A judicial court in Italy has ordered the UberPop app to cease offering its services, as it constitutes "competition" again the taxi sector (taxi licenses in Italy are numbered, each can cost more than $ 100k to obtain)
FTFY. A government solution to a government created problem. Granting taxi companies an oligopoly (a monopoly for all intents and purposes), hurts consumers by limiting supply and artificially inflating prices. Get rid of the $100k numbered taxi licenses, and let the market set the price for getting rides.

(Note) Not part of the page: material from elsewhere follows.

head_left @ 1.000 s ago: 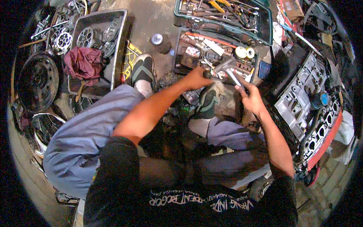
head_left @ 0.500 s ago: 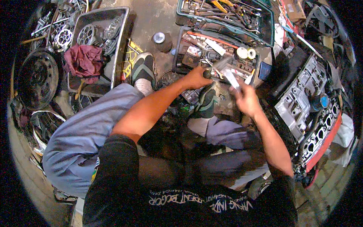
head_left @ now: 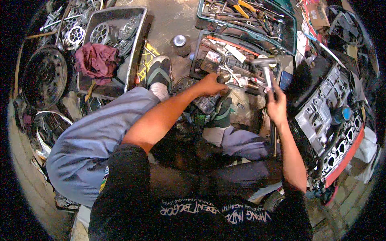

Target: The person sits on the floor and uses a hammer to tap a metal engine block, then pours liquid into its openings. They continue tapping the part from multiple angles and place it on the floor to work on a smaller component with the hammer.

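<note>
My right hand point(head_left: 277, 105) is wrapped around the handle of a hammer point(head_left: 264, 62), whose metal head points up and lies over the tool tray. Its long shaft runs down past my wrist. My left hand point(head_left: 210, 85) is closed on a short, dark, round-ended metal piece point(head_left: 222, 79), held upright near the tray's front edge; its lower part is hidden by my fingers. Just right of that hand lie a spanner point(head_left: 238, 80) and other metal tools in the dark tool tray point(head_left: 196, 66). Below my left hand sits a dark, greasy mechanical part point(head_left: 207, 105) between my shoes.
A green toolbox point(head_left: 294, 36) full of spanners and pliers stands behind the tray. To the right leans a cylinder head point(head_left: 319, 108). At left are a grey bin point(head_left: 138, 44) with a maroon cloth point(head_left: 96, 60) and a black wheel point(head_left: 45, 76). A can point(head_left: 179, 41) stands ahead.
The hammer, blurred and close to my left hand before, has been raised to the right, away from it. My left hand keeps its grip, and the whole view has shifted slightly.
</note>
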Available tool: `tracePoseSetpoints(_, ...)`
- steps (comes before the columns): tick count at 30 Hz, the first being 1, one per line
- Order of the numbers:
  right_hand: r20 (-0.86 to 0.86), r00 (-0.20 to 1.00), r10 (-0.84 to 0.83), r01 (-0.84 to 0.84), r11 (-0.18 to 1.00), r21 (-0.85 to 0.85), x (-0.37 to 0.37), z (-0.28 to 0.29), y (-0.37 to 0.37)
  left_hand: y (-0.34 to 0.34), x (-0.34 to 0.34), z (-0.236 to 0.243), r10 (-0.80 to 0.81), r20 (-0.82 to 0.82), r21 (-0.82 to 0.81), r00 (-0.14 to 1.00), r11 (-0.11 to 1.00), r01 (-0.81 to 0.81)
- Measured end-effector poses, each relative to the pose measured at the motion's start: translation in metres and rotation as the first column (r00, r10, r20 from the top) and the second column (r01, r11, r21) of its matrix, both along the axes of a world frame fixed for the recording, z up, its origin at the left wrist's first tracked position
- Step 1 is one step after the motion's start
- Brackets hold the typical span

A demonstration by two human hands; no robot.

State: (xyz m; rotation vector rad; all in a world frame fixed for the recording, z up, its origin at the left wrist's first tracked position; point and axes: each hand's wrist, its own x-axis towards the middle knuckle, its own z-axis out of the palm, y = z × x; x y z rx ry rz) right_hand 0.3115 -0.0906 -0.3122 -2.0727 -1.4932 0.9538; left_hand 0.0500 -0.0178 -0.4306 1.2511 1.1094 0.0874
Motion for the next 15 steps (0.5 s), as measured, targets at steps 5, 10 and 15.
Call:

A glut of drivers would result in lower fares, which in turn would cause some drivers to drop out, allowing fares to rise to a reasonable level for both drivers & riders.
If there's concern for safe drivers, that can be handled with an additional test for drivers by their DMV. For instance, the State of Michigan allows drivers to take a chauffeur's test and get the license for an additional $35. This isn't a guarantee of safety, but neither is the $100k medallion system.
Taking guns away from the 99% gives the 1% 100% of the power.
Good.
When a driver wants to get out of the business they have to sell the medallion to someone else and hope they've paid off enough on it to break even.
First, most cab drivers in NYC don't own a medallion. The cab company they're working for owns it and essentially rents it out to it's drivers. They also rent out the cab itself, but the cab is actually cheaper(rent wise) than the medallion. There's a limited number of 'owner-operator' medallions where one of the requirements is that the owner drive the cab for X hours/day on average, and they tend to be cheaper than the unrestricted ones.
Second, medallions, especially owner-operator ones, have generally appreciated in value sufficient that they're more often treated as part of the owner's retirement plan/investment than 'hope to break even'.
That's crashing right now, which kind of sucks for those that invested under the assumptions of the 'old system'.
I don't read AC A human right
It is not the role of government to protect investors from competition with new technology. The medallion price drop will benefit the vast majority of drivers who as you mention only rent them at rates which leave little profit for themselves.